I have chosen to have a nipple sparing mastectomy. This means they will leave my nipples in place. They won’t have any sensation, but I think it will make me feel more natural when all is said and done. There are risks, however. Sometimes, the surgeon can remove just a little too much tissue and the blood flow to the nipple is compromised. If the blood flow is compromised, the nipple could die and then it would have to be removed. That would mean another surgery- yikes! And because I’ve had a lumpectomy and there is a nice scar across my chest, there is a chance that blood flow to my left nipple is already compromised. So it is a little risky for me. But Dr. Klimberg says you can’t hit a home run if you don’t step up to the plate, so I am willing to take the risk.

I have started a course of 3 different antibiotics and a regimen of vitamins prescribed by the doctor. She wants me to take 10,000 iu of A, 1,000 iu of C, and 220 iu of zinc – That’s a butt load of zinc!!! Wish I had started the vitamins earlier, but at least I’ve got them now. Infection is probably my worst enemy in this whole process. NO INFECTION ALLOWED!

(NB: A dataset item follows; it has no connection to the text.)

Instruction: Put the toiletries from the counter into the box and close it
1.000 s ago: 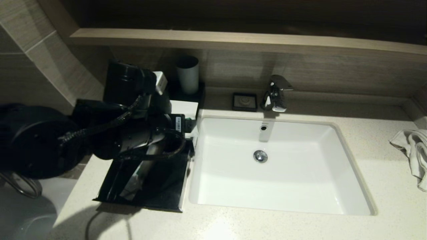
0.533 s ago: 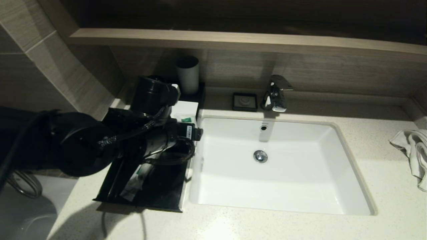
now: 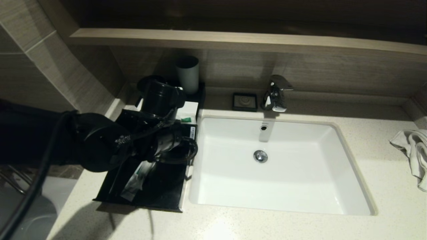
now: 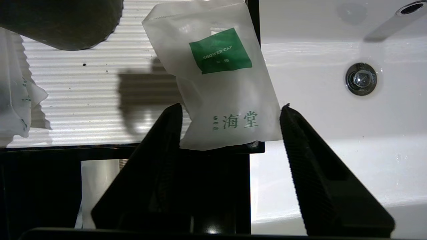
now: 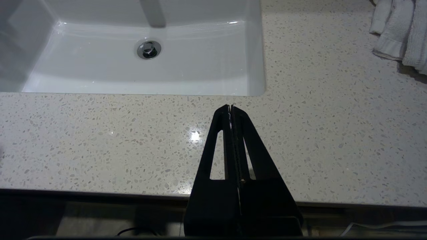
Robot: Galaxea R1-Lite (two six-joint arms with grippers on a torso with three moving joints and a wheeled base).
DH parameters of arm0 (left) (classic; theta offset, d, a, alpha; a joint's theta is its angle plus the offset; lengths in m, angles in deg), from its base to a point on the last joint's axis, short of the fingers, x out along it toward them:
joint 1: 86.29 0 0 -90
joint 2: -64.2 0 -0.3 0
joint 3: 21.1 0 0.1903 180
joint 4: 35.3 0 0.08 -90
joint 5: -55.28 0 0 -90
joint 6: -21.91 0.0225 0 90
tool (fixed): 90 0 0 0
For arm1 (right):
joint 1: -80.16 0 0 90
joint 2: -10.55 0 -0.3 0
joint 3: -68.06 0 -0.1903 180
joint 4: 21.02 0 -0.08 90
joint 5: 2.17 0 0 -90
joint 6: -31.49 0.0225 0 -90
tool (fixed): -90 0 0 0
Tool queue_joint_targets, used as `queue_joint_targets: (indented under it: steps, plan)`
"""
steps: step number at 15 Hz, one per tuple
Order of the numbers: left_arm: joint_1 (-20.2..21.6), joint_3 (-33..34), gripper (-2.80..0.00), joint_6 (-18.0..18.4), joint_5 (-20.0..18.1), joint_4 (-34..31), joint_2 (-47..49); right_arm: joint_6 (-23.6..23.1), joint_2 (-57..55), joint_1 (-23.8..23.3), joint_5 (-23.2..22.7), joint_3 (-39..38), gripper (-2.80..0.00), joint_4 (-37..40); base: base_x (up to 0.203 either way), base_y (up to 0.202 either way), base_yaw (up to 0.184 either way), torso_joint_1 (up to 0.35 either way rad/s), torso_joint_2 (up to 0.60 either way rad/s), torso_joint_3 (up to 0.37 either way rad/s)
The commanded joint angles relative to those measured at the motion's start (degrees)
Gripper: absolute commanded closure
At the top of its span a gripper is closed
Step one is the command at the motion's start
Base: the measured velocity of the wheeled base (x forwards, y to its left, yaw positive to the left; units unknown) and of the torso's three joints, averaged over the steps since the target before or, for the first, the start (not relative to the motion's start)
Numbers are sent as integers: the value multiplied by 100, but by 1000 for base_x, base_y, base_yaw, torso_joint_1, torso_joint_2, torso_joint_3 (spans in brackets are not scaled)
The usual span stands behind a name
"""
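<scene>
A white shower cap packet [image 4: 220, 90] with a green label lies on a white ribbed surface [image 4: 100, 100], its near end overhanging the surface's black edge; it also shows in the head view [image 3: 185, 119]. My left gripper [image 4: 230, 111] is open just above it, one finger on each side of the packet's near end. The open black box [image 3: 163, 190] sits left of the sink and holds a toothbrush packet [image 3: 135, 178]. Another white packet [image 4: 13, 100] lies further along the ribbed surface. My right gripper [image 5: 230, 107] is shut and empty over the counter's front edge.
The white sink [image 3: 280, 166] lies right beside the box, with a faucet [image 3: 275, 93] and a small black dish [image 3: 245, 101] behind it. A grey cup [image 3: 187, 75] stands behind the ribbed surface. A white towel [image 3: 413, 150] lies at the far right.
My left arm has swung right and toward the back wall and come down over the ribbed surface and the shower cap packet. The right gripper's earlier position is not shown.
</scene>
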Motion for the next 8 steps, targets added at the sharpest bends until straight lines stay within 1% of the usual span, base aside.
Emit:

I asked the doctor if I would be ready to go back to work in two weeks since I have a desk job. She smiled and shook her head. “No darling, don’t you dare go back to work after two weeks.” You give yourself a month off.” So we shall see… Four weeks seems like such a long time.

I wish I could just skip tomorrow and go straight to surgery. The anxiety is kinda wearing me out. But I have a busy day at work and it will be a decent distraction.

Keep sending those good thoughts and prayers.